The Department of Health and Social Care (DHSC) awarded the £14.4 million contract for the provision of isolation gowns last April.

Ms Stanley told Byline Times that, due to “unforeseen logistical circumstances,” the contract was not fulfilled and the deposit paid by the DHSC was returned to the government.

She added: “At no point did I ever talk to Matt Hancock about our plans to help, only DHSC purchasing officials involved in the process.”

Her husband Peter Stanley had donated £5,000 to Mr Hancock’s office in 2019, Electoral Commission records show.

Mr Stanley and Dido Harding, appointed by the government to run the Covid-19 test-and-trace scheme, both hold board positions at the Jockey Club.

Ms Stanley is a director of Newmarket Racecourse, based in Mr Hancock’s West Suffolk constituency, and has direct ties to him.

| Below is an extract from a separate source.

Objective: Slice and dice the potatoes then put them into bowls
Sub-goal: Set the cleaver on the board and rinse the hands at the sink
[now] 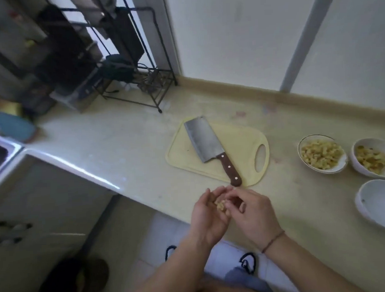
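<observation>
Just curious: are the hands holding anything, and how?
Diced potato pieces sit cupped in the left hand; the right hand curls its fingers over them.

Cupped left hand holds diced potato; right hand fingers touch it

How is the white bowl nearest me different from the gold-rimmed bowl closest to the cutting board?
The nearest white bowl holds no potato, while the gold-rimmed bowl is heaped with diced potato. The nearest bowl has a plain white rim; the other has a thin dark-gold line around its edge. The nearest bowl sits at the counter's front edge, partly cut off by the frame; the gold-rimmed one sits farther back, fully in view. Both are white and upright.
</observation>
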Demonstrator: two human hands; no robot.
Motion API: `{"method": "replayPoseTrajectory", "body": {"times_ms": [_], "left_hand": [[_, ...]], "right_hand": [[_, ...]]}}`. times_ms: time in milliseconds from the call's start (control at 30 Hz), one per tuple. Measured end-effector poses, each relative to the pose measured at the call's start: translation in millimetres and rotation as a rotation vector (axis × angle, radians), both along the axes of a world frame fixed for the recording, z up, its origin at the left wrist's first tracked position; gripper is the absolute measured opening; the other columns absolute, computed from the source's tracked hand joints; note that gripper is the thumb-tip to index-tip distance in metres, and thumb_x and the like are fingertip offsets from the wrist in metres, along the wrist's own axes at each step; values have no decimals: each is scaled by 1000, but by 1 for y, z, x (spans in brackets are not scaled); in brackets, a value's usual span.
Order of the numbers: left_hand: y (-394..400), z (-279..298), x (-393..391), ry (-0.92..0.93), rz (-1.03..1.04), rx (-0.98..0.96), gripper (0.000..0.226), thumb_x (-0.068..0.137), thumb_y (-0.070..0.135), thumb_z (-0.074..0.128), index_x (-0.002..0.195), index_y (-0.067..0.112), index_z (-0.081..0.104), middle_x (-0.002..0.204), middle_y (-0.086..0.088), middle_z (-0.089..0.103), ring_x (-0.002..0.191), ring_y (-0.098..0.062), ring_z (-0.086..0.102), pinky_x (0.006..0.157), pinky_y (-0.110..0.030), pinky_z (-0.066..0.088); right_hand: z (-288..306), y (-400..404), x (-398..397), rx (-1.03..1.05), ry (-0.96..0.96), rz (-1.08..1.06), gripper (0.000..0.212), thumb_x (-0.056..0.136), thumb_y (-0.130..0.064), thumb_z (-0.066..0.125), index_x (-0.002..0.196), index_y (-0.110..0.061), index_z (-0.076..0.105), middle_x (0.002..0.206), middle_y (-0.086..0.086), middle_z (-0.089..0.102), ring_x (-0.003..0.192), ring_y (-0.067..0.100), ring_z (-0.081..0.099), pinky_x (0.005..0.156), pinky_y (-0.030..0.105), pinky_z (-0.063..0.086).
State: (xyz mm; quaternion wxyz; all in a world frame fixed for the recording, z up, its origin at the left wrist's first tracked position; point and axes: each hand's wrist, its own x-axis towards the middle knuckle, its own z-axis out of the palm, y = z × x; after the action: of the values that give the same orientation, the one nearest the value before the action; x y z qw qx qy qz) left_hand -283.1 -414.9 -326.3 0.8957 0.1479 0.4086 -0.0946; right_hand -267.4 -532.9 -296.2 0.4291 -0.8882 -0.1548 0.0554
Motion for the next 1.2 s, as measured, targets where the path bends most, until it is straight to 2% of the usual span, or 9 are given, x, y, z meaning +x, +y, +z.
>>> {"method": "replayPoseTrajectory", "body": {"times_ms": [100,200,333,433,667,767,833,900,1200], "left_hand": [[41,3,-15,-24,116,-31,39,106,25,42,95,-3,66,91,-21,72,75,-32,72,67,-37,61],[94,3,-39,-66,248,-40,37,106,26,41,106,-3,65,101,-22,73,83,-34,73,73,-40,63],[178,1,-86,-106,433,-45,56,106,41,39,127,-7,60,131,-25,65,116,-39,67,96,-46,57],[252,1,-134,-128,603,-48,68,99,48,43,135,-9,54,139,-29,57,134,-40,52,113,-48,39],[416,-29,-257,26,1008,71,78,95,60,40,136,-6,53,138,-25,60,134,-36,53,108,-46,43],[464,-48,-303,94,1175,57,83,99,66,33,133,-7,55,140,-25,58,135,-36,50,111,-47,37],[489,-61,-328,147,1256,54,85,100,68,29,135,-6,52,142,-24,56,139,-36,46,114,-47,35],[509,-75,-348,200,1336,41,87,100,68,27,142,-5,47,147,-24,51,143,-36,42,112,-46,35],[572,-121,-398,271,1481,-9,84,103,66,16,158,3,27,163,-18,32,152,-31,27,122,-44,21]], "right_hand": [[1,30,1,147,145,-67,21,78,-3,75,82,-22,70,78,-13,70,71,0,64,64,10,49],[-1,75,-4,145,163,-20,25,81,-4,72,83,-28,67,81,-12,70,74,1,64,66,13,51],[0,169,-26,55,56,298,12,84,-11,69,93,-20,70,89,-9,69,80,0,61,69,8,47],[-4,258,-59,-35,-93,681,16,83,-13,64,98,-14,69,94,-3,67,87,0,55,84,9,43],[-34,438,-166,-75,-4,1304,35,96,-35,49,107,-8,69,109,5,67,106,15,55,104,14,34],[-50,499,-204,-165,24,1440,41,93,-38,51,120,-10,65,124,5,64,118,17,54,110,22,35],[-59,533,-226,-212,9,1510,45,94,-37,51,129,-10,59,135,6,58,128,19,49,116,14,15],[-72,561,-245,-252,12,1599,52,98,-39,49,142,-12,45,150,3,42,141,15,32,109,6,-4],[-107,656,-295,-482,245,1789,66,97,-42,52,150,-9,31,159,6,26,147,15,19,113,15,8]]}}
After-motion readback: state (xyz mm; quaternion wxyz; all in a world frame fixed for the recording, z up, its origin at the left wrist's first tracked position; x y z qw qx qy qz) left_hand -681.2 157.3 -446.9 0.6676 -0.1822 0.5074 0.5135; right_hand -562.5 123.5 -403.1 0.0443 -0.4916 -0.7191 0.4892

The pair competed against each other in an amateur horse race for the Newmarket Town Plate in 2016. In 2019, they were pictured at a rail summit held at Newmarket Jockey Club and organised by Ms Stanley.

Four months later, in January 2020, CH&L Limited was incorporated with one director, Chunlei Li, a member of the Newmarket Chinese Medicine Centre. In June, Ms Stanley was appointed a director.

The contract was only published by the government this week.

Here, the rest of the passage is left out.